Totholz, das durch überstaute Flächen mit anschließend absterbenden Bäumen entsteht, bietet für viele weitere Arten einen Lebensraum. Darunter sind viele vom Aussterben bedrohte Käferarten wie der Rothalsige Linienbock (Oberea oculata), aber auch die Ringelnatter (Natrix natrix) fühlt sich in solchen Bereichen wohl.
Bibermanagement und Konfliktlösung
Werden durch das Aufstauen von Gewässern angrenzende Flächen vernässt oder überflutet, kann dies zu Konflikten mit Flächeneigentümern und -bewirtschaftern führen. Hier kann beispielsweise in Absprache mit der Unteren Naturschutzbehörde und dem Biberberater eine Rohrdrainage in den Damm eingebaut werden. Dadurch wird der Wasserspiegel auf ein Niveau gesenkt, bei dem die anliegenden Flächen wieder bewirtschaftet werden können.
Im Winterhalbjahr ist der Biber vermehrt auf Rinde und Zweige von Bäumen als Nahrung angewiesen, da er kaum noch frische Kräuter findet.

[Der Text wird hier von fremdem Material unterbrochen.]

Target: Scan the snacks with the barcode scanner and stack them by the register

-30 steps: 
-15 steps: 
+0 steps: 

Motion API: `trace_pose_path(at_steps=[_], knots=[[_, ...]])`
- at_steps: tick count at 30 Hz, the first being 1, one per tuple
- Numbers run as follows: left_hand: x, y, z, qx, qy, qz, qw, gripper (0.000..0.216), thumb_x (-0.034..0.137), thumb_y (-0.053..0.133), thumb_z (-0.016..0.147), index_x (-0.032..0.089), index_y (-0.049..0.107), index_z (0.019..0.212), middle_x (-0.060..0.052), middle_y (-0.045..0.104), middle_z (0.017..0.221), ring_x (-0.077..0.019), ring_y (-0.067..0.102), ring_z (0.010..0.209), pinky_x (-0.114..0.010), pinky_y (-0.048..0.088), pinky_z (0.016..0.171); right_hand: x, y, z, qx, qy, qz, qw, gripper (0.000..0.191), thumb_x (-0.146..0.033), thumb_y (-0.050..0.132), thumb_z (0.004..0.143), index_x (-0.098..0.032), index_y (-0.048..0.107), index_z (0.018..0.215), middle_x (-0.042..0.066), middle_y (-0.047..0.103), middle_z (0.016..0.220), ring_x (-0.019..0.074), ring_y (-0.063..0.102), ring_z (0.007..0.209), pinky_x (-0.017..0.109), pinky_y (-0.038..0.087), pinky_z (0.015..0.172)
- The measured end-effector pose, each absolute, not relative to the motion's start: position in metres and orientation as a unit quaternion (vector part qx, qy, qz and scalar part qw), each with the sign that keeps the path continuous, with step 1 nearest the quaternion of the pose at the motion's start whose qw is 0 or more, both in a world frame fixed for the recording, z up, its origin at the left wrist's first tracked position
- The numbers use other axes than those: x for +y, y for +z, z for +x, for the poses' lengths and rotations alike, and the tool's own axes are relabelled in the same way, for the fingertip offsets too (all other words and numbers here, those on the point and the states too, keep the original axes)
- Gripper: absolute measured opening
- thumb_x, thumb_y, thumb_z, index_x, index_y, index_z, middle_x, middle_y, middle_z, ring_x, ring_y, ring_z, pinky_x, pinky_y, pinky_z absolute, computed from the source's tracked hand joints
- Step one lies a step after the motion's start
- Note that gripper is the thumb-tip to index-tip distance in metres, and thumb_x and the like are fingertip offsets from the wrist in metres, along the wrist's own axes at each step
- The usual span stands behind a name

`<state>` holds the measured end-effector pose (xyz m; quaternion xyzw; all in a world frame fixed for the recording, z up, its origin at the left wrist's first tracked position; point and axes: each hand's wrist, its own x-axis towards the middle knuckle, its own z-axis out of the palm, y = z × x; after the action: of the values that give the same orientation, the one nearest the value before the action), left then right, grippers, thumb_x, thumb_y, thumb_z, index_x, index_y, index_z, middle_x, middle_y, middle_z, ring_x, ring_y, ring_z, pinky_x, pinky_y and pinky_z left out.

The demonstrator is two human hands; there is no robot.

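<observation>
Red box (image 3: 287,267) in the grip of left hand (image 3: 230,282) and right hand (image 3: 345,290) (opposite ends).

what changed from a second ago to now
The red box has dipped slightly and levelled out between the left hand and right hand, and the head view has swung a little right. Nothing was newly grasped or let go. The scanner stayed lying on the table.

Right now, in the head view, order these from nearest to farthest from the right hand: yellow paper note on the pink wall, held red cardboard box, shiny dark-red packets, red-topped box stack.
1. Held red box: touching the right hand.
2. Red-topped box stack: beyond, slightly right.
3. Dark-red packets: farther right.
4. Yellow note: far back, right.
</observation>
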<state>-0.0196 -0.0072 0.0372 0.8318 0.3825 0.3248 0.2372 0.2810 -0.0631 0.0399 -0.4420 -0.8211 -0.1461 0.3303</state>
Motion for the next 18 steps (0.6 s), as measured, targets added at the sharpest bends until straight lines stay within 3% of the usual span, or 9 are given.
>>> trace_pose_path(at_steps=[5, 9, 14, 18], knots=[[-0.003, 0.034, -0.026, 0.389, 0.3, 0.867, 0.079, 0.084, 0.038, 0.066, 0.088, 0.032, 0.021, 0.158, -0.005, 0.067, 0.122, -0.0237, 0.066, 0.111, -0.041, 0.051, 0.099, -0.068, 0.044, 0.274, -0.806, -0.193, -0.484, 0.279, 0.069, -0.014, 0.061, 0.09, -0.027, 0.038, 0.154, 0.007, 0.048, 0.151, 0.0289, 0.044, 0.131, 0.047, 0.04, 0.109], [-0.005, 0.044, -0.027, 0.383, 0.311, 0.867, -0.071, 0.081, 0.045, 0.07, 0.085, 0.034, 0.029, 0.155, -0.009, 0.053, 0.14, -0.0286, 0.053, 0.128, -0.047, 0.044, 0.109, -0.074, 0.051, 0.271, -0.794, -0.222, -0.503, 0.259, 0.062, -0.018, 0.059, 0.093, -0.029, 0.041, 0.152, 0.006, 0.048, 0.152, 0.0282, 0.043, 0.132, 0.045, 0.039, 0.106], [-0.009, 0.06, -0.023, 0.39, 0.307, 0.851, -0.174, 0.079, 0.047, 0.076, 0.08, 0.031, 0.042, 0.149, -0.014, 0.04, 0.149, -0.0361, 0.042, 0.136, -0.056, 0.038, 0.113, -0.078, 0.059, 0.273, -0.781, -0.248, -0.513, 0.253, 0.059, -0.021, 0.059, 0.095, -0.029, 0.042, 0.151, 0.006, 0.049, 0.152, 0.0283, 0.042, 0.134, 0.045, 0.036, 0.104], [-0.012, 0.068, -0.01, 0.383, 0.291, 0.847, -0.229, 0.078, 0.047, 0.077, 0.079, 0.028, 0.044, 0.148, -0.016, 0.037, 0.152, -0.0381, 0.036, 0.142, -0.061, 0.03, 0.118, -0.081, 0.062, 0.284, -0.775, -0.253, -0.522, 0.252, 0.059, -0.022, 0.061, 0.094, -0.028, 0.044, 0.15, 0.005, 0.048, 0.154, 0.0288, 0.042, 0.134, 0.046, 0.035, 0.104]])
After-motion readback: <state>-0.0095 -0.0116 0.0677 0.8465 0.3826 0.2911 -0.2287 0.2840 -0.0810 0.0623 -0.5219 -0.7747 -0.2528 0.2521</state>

Deswegen kommt es in diesem Zeitraum vermehrt zum Annagen und zur Fällung von Bäumen. Dies kann wirtschaftliche Schäden verursachen oder die Verkehrssicherheit gefährden.
Nach Verständigung der Unteren Naturschutzbehörde können schnell Lösungen gefunden werden. Beispielsweise wird Maschendraht an Obstbäume angebracht, welcher einen sicheren Fraßschutz vor dem Nager bietet.
Werden z. B. Fichten durch den Biber geschält oder gar gefällt, kann ein Elektrozaun zwischen Gewässer und Wald installiert werden. Berührt der nasse Biber den Zaun, erhält er eine schmerzhafte Lektion, welche dafür sorgt, dass er zukünftig diese Gewässerseite meidet.